▶ _EXERCISE PROMPT_
Give back, word for word, the lines in the listing below from the one holding "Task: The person" down to the one holding "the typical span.", both ends included.
───
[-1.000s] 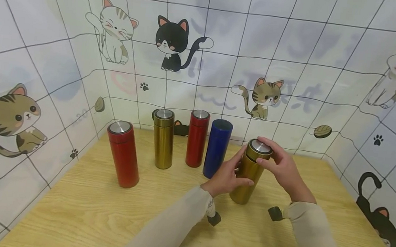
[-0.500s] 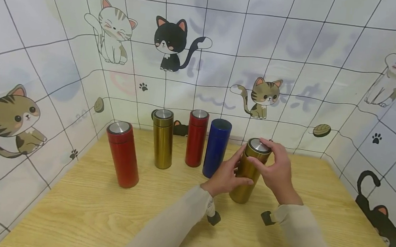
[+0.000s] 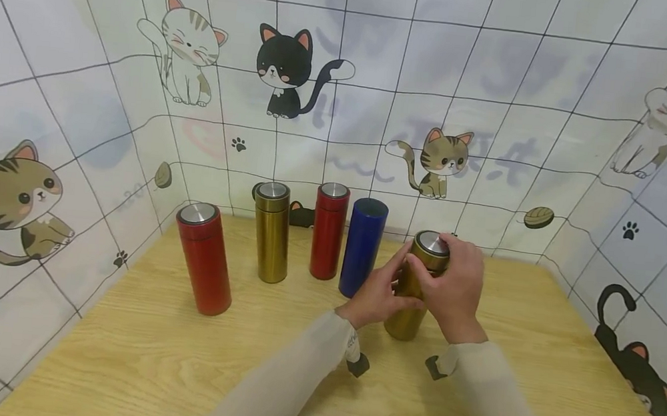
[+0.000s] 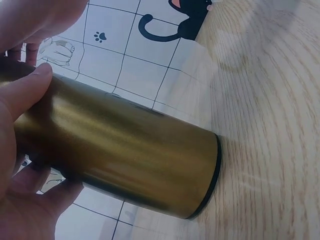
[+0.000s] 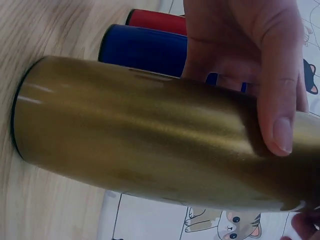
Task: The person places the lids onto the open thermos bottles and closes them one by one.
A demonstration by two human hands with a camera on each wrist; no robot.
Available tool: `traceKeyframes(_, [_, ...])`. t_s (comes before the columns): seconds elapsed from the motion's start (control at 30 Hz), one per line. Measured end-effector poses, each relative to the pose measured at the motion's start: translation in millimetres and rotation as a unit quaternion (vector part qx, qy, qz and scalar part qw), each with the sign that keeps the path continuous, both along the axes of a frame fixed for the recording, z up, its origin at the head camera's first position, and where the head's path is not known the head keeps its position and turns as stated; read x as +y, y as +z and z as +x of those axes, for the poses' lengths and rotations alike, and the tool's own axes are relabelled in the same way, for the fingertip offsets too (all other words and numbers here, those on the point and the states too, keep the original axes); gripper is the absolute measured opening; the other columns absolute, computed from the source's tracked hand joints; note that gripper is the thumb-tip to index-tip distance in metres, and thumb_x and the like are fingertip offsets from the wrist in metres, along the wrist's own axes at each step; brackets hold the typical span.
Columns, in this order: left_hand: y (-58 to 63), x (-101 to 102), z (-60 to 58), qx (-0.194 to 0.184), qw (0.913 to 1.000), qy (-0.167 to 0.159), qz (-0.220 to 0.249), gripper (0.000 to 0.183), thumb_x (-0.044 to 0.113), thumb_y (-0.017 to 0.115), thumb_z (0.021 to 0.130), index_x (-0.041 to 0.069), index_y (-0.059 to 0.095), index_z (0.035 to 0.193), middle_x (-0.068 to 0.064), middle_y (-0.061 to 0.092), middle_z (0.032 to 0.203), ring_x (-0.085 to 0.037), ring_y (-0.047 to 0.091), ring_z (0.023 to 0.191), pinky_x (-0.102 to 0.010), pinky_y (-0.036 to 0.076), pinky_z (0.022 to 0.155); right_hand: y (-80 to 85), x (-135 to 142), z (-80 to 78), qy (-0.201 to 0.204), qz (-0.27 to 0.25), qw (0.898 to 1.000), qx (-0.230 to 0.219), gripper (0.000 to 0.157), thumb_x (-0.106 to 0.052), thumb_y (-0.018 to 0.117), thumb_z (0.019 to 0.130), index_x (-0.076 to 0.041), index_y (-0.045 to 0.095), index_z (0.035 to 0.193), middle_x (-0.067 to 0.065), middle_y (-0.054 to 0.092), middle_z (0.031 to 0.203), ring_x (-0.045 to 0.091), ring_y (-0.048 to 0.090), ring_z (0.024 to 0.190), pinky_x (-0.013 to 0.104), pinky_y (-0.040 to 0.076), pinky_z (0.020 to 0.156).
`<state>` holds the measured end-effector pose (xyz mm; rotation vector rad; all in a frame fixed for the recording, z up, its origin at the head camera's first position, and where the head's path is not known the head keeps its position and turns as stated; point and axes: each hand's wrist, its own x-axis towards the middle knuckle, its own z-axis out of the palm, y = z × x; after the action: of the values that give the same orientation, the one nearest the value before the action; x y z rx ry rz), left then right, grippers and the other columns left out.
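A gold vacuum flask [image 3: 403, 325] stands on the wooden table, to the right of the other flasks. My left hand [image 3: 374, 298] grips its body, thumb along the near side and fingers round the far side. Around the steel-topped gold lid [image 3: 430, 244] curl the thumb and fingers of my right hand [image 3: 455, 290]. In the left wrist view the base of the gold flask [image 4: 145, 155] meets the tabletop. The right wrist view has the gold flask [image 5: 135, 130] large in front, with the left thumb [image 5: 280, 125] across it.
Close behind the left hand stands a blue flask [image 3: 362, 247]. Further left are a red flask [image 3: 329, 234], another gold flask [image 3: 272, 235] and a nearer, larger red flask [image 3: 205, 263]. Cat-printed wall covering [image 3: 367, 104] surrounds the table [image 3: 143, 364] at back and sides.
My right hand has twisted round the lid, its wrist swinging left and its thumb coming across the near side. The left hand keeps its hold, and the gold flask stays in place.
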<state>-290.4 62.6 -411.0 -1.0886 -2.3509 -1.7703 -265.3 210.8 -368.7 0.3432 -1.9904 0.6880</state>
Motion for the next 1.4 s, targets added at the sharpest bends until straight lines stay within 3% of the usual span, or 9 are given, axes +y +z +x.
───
▶ _EXERCISE ANSWER_
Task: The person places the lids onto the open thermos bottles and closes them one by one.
A demonstration by two human hands with a camera on each wrist; no robot.
Available tool: `traceKeyframes(_, [_, ...])`. t_s (comes before the columns): seconds elapsed from the motion's start (control at 30 Hz), one per line. Measured end-effector poses, each relative to the pose measured at the motion's start: translation in millimetres and rotation as a unit quaternion (vector part qx, qy, qz and scalar part qw), each with the sign that keeps the path continuous, both along the axes of a frame fixed for the recording, z up, its origin at the head camera's first position, and where the head's path is not known the head keeps its position and turns as stated; read x as +y, y as +z and z as +x of those axes, for the poses' lengths and rotations alike, and the tool's own axes are relabelled in the same way, for the fingertip offsets too (all other words and numbers here, those on the point and the states too, keep the original axes); gripper is the absolute measured opening; the other columns absolute, computed from the source's tracked hand joints; note that gripper is the thumb-tip to index-tip distance in metres, and thumb_x and the like are fingertip offsets from the wrist in metres, along the wrist's own axes at each step; brackets hold the typical span.

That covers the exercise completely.